The exposure risk management support according to any one of claims 1 to 3 , further comprising a determination unit that issues a warning against the medical worker engaging in the examination when the cumulative value exceeds the dose limit. apparatus. The fourth aspect of claim 4 , wherein the determination unit issues a warning display after issuing the warning, and sets a medical worker whose cumulative value is less than the dose limit as a candidate who can engage in the examination. Exposure risk management support device. An exposure dose prediction unit that calculates the cumulative value of the radiation dose that the medical staff is exposed to in a predetermined period based on the radiation dose that the medical staff is exposed to occupationally by the above inspection.

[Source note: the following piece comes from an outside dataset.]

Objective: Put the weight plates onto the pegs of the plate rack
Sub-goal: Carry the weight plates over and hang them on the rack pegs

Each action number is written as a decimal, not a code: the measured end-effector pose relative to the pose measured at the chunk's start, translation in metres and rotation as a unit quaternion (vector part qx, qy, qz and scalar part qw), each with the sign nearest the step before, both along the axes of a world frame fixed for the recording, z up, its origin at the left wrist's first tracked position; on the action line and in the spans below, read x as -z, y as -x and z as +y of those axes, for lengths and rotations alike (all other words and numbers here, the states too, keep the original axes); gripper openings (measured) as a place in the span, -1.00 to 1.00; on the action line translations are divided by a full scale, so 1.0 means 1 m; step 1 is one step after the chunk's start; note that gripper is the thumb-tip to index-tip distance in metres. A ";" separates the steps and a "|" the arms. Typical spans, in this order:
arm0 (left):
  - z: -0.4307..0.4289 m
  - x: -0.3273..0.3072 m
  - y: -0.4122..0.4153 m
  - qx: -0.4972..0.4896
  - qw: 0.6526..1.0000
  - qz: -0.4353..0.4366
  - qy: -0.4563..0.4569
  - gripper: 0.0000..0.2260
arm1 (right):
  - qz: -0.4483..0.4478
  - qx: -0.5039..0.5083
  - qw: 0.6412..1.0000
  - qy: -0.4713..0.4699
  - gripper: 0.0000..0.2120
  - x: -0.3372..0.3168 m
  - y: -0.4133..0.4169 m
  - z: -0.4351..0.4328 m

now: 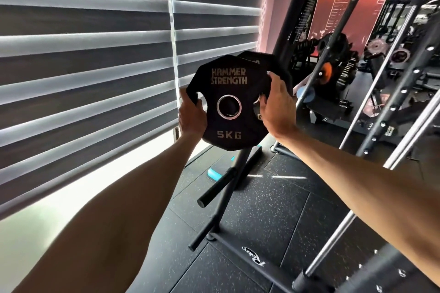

The exposure risk management support device according to any one of claims 1 to 3 , further comprising a determination unit for setting a medical worker whose cumulative value is less than the dose limit as a candidate who can engage in the examination. The exposure risk management support device according to any one of claims 4 to 6 , wherein the exposure dose prediction unit calculates the cumulative value by using the radiation dose measured by a dosimetry device. Based on the radiation dose that the medical staff is exposed to occupationally by the above inspection, the radiation dose prediction unit that calculates the maximum radiation dose that the medical staff can be exposed to in a day, and
Claim 1 further includes a determination unit that issues a warning to the medical worker to engage in the test when the radiation dose to be occupationally exposed on the day when the test is requested is equal to or higher than the maximum dose. The exposure risk management support device according to any one of 3 to 3 . After issuing the warning or issuing a warning display, the determination unit can engage in the inspection by a medical worker whose occupational radiation dose is less than the maximum exposure dose on the day when the inspection is requested. The exposure risk management support device according to claim 8 , which is set as a candidate. Based on the radiation dose that the medical staff is exposed to occupationally by the above inspection, the radiation dose prediction unit that calculates the maximum radiation dose that the medical staff can be exposed to in a day, and
Claims 1 to 3 further include a determination unit that sets a medical worker whose occupational radiation dose is less than the maximum radiation dose on the day when the test is requested as a candidate who can engage in the test. The exposure risk management support device described in any of them. The exposure risk management support device according to any one of claims 8 to 10 , wherein the exposure dose prediction unit calculates the maximum exposure dose by using the radiation dose measured by a dosimetry device.